- WORK TO COMPLETE
Leave out the images; return the rest of the data exactly.

- DATA EXCERPT

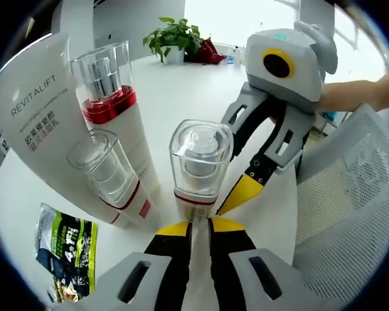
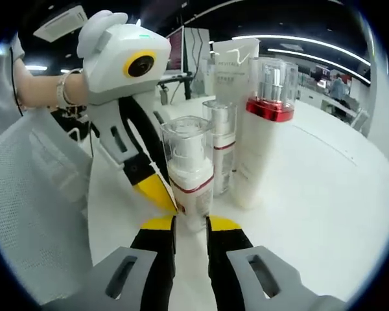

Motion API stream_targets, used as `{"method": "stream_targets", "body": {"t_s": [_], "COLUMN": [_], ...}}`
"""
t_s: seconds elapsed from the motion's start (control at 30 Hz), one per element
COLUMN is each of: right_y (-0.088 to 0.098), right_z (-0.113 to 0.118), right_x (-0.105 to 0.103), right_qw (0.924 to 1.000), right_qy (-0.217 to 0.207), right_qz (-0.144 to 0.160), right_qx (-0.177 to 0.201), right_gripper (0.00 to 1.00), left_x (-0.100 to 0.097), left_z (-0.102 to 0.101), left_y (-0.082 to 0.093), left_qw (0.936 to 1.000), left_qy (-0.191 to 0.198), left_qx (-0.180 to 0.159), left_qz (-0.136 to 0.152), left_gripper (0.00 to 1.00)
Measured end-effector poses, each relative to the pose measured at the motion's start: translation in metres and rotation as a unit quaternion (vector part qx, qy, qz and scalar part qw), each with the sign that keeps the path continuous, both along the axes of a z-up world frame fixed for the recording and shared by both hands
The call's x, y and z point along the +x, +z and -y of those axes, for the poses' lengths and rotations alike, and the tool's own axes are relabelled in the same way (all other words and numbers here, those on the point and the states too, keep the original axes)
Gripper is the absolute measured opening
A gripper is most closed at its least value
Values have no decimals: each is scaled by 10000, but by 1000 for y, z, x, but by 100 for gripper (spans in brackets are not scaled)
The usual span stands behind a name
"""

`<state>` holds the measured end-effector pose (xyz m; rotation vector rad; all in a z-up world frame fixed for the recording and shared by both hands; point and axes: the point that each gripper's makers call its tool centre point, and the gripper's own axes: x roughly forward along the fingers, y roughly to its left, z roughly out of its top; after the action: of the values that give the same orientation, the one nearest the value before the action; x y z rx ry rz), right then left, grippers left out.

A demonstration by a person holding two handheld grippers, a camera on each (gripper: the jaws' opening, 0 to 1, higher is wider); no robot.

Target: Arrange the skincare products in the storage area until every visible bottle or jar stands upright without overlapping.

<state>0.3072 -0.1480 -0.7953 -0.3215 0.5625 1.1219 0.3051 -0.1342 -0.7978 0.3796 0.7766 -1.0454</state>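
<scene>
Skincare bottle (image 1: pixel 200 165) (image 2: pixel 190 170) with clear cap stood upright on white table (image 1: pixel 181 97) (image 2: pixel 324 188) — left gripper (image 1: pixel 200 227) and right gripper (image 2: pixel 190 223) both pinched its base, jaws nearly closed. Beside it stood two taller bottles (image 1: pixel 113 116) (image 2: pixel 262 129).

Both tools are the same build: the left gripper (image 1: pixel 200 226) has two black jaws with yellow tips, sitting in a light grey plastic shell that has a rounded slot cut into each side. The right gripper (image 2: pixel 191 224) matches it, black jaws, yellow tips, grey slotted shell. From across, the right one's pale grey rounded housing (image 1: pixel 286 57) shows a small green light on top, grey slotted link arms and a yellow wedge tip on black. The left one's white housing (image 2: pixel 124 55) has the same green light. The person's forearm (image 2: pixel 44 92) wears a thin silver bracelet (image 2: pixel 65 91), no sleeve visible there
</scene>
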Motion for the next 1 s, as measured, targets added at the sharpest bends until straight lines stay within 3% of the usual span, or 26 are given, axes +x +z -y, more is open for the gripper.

- RESULT FOR THIS TASK
Motion API stream_targets, used as `{"method": "stream_targets", "body": {"t_s": [_], "COLUMN": [_], ...}}`
"""
t_s: seconds elapsed from the motion's start (control at 30 Hz), one per element
COLUMN is each of: right_y (-0.088 to 0.098), right_z (-0.113 to 0.118), right_x (-0.105 to 0.103), right_qw (0.924 to 1.000), right_qy (-0.217 to 0.207), right_qz (-0.144 to 0.160), right_qx (-0.177 to 0.201), right_gripper (0.00 to 1.00), left_x (-0.100 to 0.097), left_z (-0.102 to 0.101), left_y (-0.082 to 0.093), left_qw (0.936 to 1.000), left_qy (-0.191 to 0.198), left_qx (-0.180 to 0.159), left_qz (-0.136 to 0.152), left_gripper (0.00 to 1.00)
Measured end-effector poses, each relative to the pose measured at the motion's start: translation in metres and rotation as a unit quaternion (vector part qx, qy, qz and scalar part qw), each with the sign that keeps the path continuous, both along the axes of a z-up world frame fixed for the recording and shared by both hands
The call's x, y and z point along the +x, +z and -y of those axes, for the poses' lengths and rotations alike, and the tool's own axes are relabelled in the same way (all other words and numbers here, those on the point and the states too, keep the original axes)
Gripper is the absolute measured opening
A gripper is most closed at its least value
Values have no decimals: each is scaled by 10000, but by 1000 for y, z, x, but by 100 for gripper (spans in brackets are not scaled)
The usual span stands behind a name
"""

`<state>` holds the measured end-effector pose (xyz m; rotation vector rad; all in a z-up world frame fixed for the recording and shared by both hands; point and axes: the point that each gripper's makers call its tool centre point, and the gripper's own axes: x roughly forward along the fingers, y roughly to its left, z roughly out of its top; after the action: of the values that give the same orientation, the one nearest the value before the action; x y z rx ry rz), right then left, grippers left out.

A demonstration by a person holding two handheld grippers, a camera on each (gripper: the jaws' opening, 0 to 1, higher is wider); no robot.

Target: Arrange the skincare products in the storage area until every visible bottle or jar stands upright without overlapping.

<state>0.3072 -0.1480 -0.7953 -0.3215 0.5625 1.1219 0.3051 -0.1342 -0.7978 0.3796 0.7766 -1.0454</state>
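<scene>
Skincare bottle (image 1: pixel 200 165) (image 2: pixel 190 170) with clear cap stood upright on white table (image 1: pixel 181 97) (image 2: pixel 324 188) — left gripper (image 1: pixel 200 227) and right gripper (image 2: pixel 190 223) both pinched its base, jaws nearly closed. Beside it stood two taller bottles (image 1: pixel 113 116) (image 2: pixel 262 129).

Both tools are the same build: the left gripper (image 1: pixel 200 226) has two black jaws with yellow tips, sitting in a light grey plastic shell that has a rounded slot cut into each side. The right gripper (image 2: pixel 191 224) matches it, black jaws, yellow tips, grey slotted shell. From across, the right one's pale grey rounded housing (image 1: pixel 286 57) shows a small green light on top, grey slotted link arms and a yellow wedge tip on black. The left one's white housing (image 2: pixel 124 55) has the same green light. The person's forearm (image 2: pixel 44 92) wears a thin silver bracelet (image 2: pixel 65 91), no sleeve visible there
</scene>
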Motion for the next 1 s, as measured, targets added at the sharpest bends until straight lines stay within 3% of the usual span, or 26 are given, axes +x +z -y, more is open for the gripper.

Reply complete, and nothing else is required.